Valerie made a name for herself in polymer design and synthesis. She holds as least 10 patents. Her papers are published widely. As a graduate student, she received a Kodak Corporate Research Fellowship, as well as the American Chemical Society Graduate Research Award in Polymeric Materials Science and Engineering. As a National Science Foundation and NATO Postdoctoral Fellow, she studied in Germany, then chose a teaching position at Iowa State University over MIT. In 2003, UNC recruited her back home and, in 2007, named her the Bowman & Gordon Gray Distinguished Professor for excellence in undergraduate teaching and research.

The teaching excellence part showed itself in the line of undergraduates, sometimes 20 to 30 long, waiting outside her door during office hours. She could walk into a lecture hall and read all the students in the room by their body language or facial expressions, and connected with them so well that students left feeling as if she had been talking with them one-on-one.

Valerie chaired the Faculty Diversity Task Force in 2010-11 for the College of Arts and Sciences. The Black Alumni Reunion bestowed on her its Outstanding Faculty Award in 2008.

Full as her calendar is these days, she makes room to mentor and encourage junior professors and graduate students. When Valerie learned recently of a doctoral candidate struggling to finish her dissertation by deadline, she took time to meet with the student and go through the entire dissertation, though it was not in her area of expertise. She guided the student through to completion.

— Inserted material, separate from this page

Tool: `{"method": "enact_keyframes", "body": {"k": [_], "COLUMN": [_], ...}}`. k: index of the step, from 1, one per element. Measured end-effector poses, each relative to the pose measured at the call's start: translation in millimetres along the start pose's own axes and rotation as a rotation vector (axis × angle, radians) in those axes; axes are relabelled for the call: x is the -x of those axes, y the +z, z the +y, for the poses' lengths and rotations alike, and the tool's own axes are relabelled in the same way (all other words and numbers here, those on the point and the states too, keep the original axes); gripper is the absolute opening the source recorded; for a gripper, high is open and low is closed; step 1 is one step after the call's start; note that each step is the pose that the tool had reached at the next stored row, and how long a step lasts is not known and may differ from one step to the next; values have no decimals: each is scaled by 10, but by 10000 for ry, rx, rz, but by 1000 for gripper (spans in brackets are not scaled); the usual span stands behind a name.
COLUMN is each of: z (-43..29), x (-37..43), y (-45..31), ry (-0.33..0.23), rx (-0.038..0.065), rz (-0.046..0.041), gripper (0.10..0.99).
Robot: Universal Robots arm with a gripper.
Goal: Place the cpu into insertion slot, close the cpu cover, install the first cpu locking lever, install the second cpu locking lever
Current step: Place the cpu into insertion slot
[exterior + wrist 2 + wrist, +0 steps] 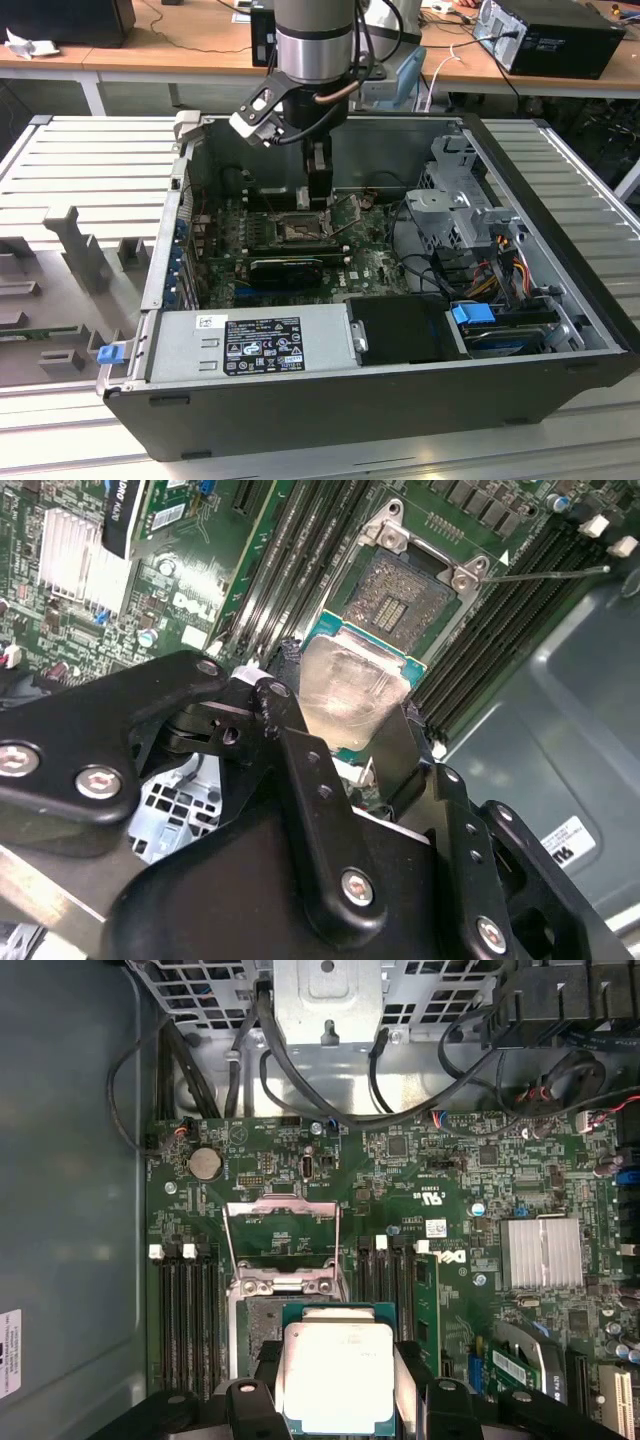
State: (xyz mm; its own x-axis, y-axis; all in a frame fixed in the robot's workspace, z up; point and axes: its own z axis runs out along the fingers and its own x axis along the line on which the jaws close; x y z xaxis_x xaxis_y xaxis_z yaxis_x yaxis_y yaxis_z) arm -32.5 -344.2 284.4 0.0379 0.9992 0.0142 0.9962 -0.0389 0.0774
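First wrist view, item by item.

- Gripper: one. It is clenched on the cpu, with black fingers pressing two opposite edges.
- Cpu: one flat square chip on a green base with a pale metal top. It hangs over the near edge of the insertion slot and is not seated.
  - Handling, as a judgement: it is light and stiff, and the smooth top is likely to slip.
  - The underside and the slot's fine contacts look easy to damage, so the side edges are the place to hold it, kept level.
- Insertion slot: one. Its tan contacts lie bare beyond the chip.
- Cpu cover: one thin frame with a square window, swung up and open behind the slot.
- Locking lever: one thin wire arm is plain in the second wrist view, standing free. I cannot make out a second one for certain.
- Memory slots: two banks of long black slots, one on each side of the slot.
- Coin battery: one.
- Finned heat sink: one.
- Computer case: one, lying open on its side in the exterior view.
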Motion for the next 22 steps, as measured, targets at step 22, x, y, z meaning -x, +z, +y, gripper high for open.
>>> {"method": "enact_keyframes", "body": {"k": [22], "z": [-30], "x": [6], "y": [373], "ry": [-7], "rx": [-19], "rz": [-30], "gripper": [525]}}
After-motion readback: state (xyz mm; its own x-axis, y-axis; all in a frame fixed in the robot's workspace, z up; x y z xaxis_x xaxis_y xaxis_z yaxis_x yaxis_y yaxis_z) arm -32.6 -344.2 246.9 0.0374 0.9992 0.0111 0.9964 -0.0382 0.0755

In another instance, she gave scheduling priority to a new professor having trouble gaining her footing in her new role; mentoring suddenly took precedence over her regular duties.

While she was in Ames, Iowa she was Sunday school teacher to future Carolina basketball star Harrison Barnes — she became a surrogate mother to him when they reunited in Chapel Hill.

Valerie has long been guided by a strong faith. As a graduate student, she taught Sunday school every week, and she continues the practice at the Baptist church in Durham where her husband is pastor. She treats people as though she recognizes them as children of God, and they respond in kind. So, too, in the chemistry department, where her personal interactions make her colleagues believe they are part of a great organization working together for the good of the unit.

“She’s making us a better department,” Joe Templeton said, who recognizes that someone of her caliber will not linger long in one spot. Valerie has many more lessons to teach.


The Faculty Service Award is presented by the GAA Board of Directors.